■ TASK INSTRUCTIONS
Within the listing below, please copy exactly the lines between the line holding "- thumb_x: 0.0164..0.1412" and the line holding "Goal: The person", inclusive.

Segment Open

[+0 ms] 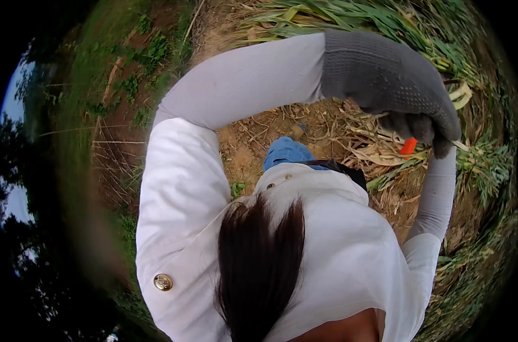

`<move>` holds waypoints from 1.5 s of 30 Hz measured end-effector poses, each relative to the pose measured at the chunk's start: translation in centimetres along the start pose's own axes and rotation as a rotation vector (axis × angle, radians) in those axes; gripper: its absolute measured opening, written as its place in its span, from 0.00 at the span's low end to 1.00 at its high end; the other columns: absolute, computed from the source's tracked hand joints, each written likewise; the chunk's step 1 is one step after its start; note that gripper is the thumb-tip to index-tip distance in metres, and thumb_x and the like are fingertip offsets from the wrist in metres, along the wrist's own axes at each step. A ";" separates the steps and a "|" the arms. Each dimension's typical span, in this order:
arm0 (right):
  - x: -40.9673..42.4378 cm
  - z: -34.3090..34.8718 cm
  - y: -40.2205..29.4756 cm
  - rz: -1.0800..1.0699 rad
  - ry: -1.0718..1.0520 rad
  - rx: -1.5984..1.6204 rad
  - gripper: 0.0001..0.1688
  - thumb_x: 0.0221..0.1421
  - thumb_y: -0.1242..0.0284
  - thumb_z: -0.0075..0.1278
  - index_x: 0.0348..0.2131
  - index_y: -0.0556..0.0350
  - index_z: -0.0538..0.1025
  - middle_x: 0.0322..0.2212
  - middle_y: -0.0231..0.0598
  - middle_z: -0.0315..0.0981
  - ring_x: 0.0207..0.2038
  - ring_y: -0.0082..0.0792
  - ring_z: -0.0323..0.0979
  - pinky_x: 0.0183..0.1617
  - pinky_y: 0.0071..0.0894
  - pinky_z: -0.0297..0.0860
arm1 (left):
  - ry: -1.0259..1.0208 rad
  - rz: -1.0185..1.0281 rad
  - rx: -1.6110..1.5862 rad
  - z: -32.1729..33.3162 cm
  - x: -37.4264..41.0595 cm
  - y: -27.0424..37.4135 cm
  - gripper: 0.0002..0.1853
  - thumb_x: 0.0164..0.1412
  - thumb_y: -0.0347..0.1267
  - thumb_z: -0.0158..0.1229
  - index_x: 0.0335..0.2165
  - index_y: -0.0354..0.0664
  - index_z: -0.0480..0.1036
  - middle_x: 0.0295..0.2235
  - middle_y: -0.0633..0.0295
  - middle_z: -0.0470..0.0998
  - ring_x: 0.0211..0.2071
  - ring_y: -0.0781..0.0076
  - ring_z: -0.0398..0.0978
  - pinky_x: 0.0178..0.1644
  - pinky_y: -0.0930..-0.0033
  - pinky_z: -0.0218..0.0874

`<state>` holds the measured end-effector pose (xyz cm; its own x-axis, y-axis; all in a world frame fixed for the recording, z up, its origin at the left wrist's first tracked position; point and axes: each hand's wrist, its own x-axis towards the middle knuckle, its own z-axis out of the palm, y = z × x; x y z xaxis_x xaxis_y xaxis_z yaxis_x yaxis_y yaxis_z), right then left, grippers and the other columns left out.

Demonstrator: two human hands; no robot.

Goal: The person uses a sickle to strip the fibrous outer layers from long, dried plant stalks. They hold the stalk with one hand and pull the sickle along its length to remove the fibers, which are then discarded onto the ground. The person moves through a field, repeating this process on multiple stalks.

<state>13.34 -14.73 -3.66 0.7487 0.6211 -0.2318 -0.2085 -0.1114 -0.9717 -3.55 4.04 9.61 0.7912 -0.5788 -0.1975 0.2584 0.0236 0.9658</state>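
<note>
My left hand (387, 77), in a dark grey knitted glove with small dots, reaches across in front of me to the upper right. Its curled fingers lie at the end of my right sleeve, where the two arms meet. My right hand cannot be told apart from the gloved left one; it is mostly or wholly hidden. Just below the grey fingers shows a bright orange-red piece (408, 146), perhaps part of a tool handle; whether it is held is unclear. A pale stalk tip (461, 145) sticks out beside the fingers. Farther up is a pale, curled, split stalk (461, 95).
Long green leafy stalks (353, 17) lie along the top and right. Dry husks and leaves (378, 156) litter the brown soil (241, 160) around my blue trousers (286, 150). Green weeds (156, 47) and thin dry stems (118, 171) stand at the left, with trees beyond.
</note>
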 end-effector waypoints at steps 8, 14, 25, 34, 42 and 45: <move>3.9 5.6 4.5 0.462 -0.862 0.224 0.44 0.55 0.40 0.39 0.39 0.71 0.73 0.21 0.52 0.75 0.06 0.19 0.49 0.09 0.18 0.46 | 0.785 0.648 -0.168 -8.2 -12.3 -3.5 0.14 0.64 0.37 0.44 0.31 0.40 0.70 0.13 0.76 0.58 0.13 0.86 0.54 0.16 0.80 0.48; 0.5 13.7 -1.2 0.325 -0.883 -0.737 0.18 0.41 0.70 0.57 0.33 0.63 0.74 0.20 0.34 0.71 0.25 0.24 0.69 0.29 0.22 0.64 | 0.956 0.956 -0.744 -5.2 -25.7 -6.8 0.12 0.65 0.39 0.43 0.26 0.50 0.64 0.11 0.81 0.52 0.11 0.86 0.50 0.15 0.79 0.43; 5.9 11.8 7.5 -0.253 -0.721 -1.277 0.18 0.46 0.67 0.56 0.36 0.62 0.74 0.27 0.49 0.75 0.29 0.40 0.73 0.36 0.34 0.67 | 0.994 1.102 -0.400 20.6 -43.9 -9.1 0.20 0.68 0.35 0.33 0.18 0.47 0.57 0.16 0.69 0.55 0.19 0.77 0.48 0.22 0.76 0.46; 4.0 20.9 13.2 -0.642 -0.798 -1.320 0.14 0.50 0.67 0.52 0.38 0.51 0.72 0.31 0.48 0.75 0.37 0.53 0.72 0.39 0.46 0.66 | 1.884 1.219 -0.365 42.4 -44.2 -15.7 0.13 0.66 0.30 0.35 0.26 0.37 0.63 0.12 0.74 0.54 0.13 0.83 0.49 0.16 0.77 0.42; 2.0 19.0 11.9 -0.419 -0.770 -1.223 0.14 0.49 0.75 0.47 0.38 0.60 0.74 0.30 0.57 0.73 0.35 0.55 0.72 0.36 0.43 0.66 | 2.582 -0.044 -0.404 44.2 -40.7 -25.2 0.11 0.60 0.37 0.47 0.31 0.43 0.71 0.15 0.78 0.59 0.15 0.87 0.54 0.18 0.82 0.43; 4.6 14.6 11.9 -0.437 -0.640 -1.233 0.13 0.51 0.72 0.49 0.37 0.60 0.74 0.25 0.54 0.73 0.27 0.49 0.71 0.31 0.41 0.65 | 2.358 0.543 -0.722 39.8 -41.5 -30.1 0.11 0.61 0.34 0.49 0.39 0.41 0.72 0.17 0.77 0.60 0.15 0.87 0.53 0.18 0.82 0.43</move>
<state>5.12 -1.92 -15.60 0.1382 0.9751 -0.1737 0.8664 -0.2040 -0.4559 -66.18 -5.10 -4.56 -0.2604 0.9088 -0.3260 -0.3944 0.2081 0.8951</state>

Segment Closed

■ SOLUTION BELOW
  - thumb_x: 0.0164..0.1412
  - thumb_y: -0.0347..0.1267
  - thumb_z: -0.0158..0.1229
  - index_x: 0.0335..0.2165
  - index_y: -0.0354..0.0664
  - index_z: -0.0480..0.1036
  - middle_x: 0.0295..0.2235
  - middle_y: -0.0633..0.0295
  - middle_z: -0.0470..0.0998
  - ring_x: 0.0211..0.2071
  - ring_y: -0.0781..0.0076
  - ring_z: -0.0398..0.0978
  - pinky_x: 0.0178..0.1644
  - pinky_y: -0.0930..-0.0033
  - pinky_z: -0.0218..0.0874

`<state>` holds the measured end-effector pose (xyz cm; its own x-axis, y-axis; all in a world frame fixed for the recording, z up, its origin at the left wrist's first tracked position; point and axes: each hand's wrist, its own x-axis towards the middle knuckle, its own z-axis out of the palm, y = z × x; x y z xaxis_x xaxis_y xaxis_z yaxis_x yaxis_y yaxis_z), right then left, grippers and the other columns left out.

Demonstrator: two human hands; no robot.

Goal: The person uses a sickle to strip the fibrous outer layers from long, dried plant stalks. They hold the stalk with one hand and pull the sickle along its length to remove the fibers, which are then discarded onto the ground. The person moves through a field, repeating this process on multiple stalks.

This finishes the answer to the exercise.